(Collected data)
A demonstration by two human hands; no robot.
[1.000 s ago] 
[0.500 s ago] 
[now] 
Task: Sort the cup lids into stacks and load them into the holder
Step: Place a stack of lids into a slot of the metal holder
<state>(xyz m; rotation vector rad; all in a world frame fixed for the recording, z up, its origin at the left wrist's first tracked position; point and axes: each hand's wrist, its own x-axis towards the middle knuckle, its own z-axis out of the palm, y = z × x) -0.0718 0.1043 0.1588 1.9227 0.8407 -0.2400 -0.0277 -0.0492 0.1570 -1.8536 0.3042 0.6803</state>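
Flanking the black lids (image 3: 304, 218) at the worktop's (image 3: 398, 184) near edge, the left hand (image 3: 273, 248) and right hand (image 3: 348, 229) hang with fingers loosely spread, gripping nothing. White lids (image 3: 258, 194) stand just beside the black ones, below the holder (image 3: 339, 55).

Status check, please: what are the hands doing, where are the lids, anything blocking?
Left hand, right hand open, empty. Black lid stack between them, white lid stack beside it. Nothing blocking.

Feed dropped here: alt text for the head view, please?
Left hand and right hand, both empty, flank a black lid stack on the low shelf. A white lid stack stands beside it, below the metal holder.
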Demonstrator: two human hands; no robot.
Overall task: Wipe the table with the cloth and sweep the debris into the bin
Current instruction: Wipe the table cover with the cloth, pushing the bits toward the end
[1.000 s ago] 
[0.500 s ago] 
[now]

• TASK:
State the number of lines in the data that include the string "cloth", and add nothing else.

• OUTPUT OF THE TASK:
2